An important part of training young minds is modeling a healthy skepticism.

Today’s weather column in the Star Tribune included the following observation:

Minnesota is nippy during the winter…but we don’t have to stress about tsunamis, volcanoes or hurricanes. Since 2005, Minnesota has experienced about a third as many billion-dollar weather disasters as Texas.

I read this over my morning coffee and then turned to Griffin (10), who was munching on his toasted bagel.

Me: What would you say is the relationship between the area of Minnesota and the area of Texas?

Griffin (10 years old): Texas is bigger.

Me: Right. But how much bigger? Half again as big? Twice as big? Three times? More?

G: Twice as big, I guess.

Me: And what about the population?

G: Well, Minnesota is 5 thousand, so I’d say twice as many people in Texas.

I know that he knows it’s 5 million not 5 thousand. No need to correct this. I am just happy he has the population of our home state as a benchmark he can use to understand other things.

We turn to the Internet for help.
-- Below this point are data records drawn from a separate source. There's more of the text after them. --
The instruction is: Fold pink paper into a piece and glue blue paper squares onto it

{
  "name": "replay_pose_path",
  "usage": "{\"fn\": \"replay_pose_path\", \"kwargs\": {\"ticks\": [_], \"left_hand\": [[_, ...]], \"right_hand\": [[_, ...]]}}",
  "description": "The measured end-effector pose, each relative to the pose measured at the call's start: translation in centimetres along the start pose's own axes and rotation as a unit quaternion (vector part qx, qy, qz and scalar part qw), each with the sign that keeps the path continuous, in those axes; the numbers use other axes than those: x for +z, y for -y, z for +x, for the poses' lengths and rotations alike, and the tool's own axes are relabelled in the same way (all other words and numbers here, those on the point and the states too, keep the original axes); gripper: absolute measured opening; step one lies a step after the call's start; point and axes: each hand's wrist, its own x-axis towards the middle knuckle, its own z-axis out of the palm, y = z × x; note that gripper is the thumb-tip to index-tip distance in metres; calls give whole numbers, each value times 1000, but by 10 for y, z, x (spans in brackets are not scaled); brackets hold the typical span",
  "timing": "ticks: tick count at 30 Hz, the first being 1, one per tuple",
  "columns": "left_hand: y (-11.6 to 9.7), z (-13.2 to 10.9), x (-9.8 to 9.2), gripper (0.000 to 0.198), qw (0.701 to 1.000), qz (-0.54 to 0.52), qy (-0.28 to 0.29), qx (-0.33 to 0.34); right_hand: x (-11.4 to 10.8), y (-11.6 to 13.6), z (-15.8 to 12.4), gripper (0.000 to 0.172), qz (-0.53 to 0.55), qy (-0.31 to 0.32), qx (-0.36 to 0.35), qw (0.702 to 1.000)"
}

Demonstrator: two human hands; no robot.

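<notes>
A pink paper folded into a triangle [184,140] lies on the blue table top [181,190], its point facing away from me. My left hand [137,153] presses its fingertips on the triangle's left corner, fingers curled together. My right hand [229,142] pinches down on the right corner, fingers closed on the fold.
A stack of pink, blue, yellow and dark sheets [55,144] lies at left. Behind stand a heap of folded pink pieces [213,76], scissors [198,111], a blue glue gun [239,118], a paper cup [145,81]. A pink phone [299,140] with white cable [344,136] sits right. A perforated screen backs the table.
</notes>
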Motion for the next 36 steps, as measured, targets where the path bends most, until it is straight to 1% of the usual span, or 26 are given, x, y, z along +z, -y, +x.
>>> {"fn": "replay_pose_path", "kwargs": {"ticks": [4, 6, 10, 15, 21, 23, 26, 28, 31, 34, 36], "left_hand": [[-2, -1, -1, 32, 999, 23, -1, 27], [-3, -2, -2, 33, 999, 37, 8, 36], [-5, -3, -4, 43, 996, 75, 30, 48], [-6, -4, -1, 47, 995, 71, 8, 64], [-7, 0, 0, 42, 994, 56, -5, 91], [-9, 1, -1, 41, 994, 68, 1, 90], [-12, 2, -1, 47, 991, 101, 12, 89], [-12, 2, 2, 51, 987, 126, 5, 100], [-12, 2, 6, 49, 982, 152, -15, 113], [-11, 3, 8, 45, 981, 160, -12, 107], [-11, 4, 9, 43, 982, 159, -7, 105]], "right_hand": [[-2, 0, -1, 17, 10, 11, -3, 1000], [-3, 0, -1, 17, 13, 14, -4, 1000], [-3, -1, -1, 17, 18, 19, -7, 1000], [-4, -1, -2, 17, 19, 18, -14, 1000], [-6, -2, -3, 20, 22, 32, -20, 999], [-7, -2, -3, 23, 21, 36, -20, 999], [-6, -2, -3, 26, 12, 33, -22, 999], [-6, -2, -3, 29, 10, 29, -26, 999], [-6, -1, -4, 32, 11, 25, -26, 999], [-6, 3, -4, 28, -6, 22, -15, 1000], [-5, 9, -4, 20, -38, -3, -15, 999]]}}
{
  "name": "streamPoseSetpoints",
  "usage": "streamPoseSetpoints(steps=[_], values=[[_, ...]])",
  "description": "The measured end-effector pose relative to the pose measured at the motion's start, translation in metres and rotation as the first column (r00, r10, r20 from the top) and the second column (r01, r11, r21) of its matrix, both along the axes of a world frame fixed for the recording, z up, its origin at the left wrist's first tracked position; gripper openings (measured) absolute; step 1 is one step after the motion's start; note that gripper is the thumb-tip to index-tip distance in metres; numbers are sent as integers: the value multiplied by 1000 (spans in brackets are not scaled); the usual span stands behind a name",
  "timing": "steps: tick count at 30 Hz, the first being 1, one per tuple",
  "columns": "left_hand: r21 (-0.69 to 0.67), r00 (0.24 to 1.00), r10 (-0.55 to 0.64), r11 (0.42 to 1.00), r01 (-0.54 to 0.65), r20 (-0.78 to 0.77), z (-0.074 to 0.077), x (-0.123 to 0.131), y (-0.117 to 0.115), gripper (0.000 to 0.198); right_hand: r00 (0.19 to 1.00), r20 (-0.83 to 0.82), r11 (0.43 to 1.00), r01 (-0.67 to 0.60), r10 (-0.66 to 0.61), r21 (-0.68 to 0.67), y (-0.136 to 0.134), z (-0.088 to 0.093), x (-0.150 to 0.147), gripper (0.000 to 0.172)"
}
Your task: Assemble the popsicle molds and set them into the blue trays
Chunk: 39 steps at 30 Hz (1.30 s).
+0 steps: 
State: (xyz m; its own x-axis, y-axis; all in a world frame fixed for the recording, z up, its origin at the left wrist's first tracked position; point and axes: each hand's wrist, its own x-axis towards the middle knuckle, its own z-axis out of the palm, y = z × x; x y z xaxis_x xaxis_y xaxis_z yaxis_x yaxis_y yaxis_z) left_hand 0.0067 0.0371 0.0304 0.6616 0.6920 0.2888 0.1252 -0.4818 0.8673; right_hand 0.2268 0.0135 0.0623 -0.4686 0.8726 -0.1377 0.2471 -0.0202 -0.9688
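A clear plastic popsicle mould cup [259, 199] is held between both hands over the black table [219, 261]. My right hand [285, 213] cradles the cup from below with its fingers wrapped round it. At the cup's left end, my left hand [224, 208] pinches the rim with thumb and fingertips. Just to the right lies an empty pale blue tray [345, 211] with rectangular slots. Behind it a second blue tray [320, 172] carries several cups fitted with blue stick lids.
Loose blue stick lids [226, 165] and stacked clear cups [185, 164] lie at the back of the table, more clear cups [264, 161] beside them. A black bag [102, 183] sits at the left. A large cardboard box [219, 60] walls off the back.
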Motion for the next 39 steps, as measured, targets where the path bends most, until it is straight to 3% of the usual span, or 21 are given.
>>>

My first instinct is Google. But then I remember Wolfram Alpha. One carefully formulated search later and we had learned that one-third as many large-scale disasters is exactly what we should expect here in Minnesota in comparison to Texas. We are not more fortunate; we are just smaller.

The area of Texas is 3.09 times as great as the area of Minnesota.

2 thoughts on “Reading the weather page”

  1. Very cool – thank you for the WolframAlpha tool. Another great weather inspired math conversation came in my family when my eldest son noticed the New York Times weather graphics. They are an incredibly elegant tool that visually shows trends, averages, records, predicted high lows and range of predictions. We find something to talk about every day.

  2. Math in weather reporting is interesting; not sure if it is true, but I heard about a weather reporter who supposedly said “there’s a 50% chance of rain Saturday, and a 50% chance of rain Sunday, so there’s a 100% chance of rain this weekend.”